Collier's New Encyclopedia (1921)/Buchanan, James

821889Collier's New Encyclopedia — Buchanan, James

BUCHANAN, JAMES, an American statesman, 15th President of the United States, born near Mercersburg, Fa., April 23, 1791; graduated at Dickinson College in 1809, admitted to the bar in 1812. He supported the War of 1812, although affiliated with the Federalist party. In 1820 he was elected to Congress, serving successive terms by re-election for 10 years, where he made some reputation in the advocacy of bills for reorganizing the courts and judiciary. In 1828 he supported Andrew Jackson for the Presidency, who, in turn, appointed him Minister to Russia, where he distinguished himself by arranging an important commercial treaty. In 1834, he entered the United States Senate, serving there 12 years, where he defended the spoils system instituted by Jackson, and declared against the right or power of the Government to interfere with slavery in the States. He was appointed Secretary of State by President Polk, after which service he was in retirement for four years. Under President Pierce he was sent in 1853 as Minister to England, where his advocacy of the annexation of Cuba by the United States led to his nomination to the Presidency in 1856. His cabinet contained men who supported the secession of South Carolina, and eventually joined the Confederacy.

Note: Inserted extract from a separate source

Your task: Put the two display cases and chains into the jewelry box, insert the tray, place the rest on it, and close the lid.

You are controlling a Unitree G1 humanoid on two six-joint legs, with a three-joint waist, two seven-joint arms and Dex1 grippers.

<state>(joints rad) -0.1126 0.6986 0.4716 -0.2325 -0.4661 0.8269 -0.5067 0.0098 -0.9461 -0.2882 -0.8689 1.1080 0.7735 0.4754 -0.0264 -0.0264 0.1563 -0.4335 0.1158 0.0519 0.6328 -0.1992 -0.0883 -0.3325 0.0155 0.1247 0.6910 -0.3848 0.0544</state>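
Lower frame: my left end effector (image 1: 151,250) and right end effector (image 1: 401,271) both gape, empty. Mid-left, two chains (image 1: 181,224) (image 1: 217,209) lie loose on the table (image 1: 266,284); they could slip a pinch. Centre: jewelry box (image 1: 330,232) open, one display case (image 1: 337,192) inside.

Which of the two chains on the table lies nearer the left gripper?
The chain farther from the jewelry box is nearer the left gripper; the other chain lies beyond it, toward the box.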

While holding that the States had no right to secede, he announced in 1860 that the President had neither the right nor the constitutional power to prevent a State from seceding. This unwillingness to take decisive action enabled the seceding States to arm and prepare for war before the Government did anything to prevent. After he retired, however, he supported the Union cause. He died in Lancaster, Pa., June 1, 1868.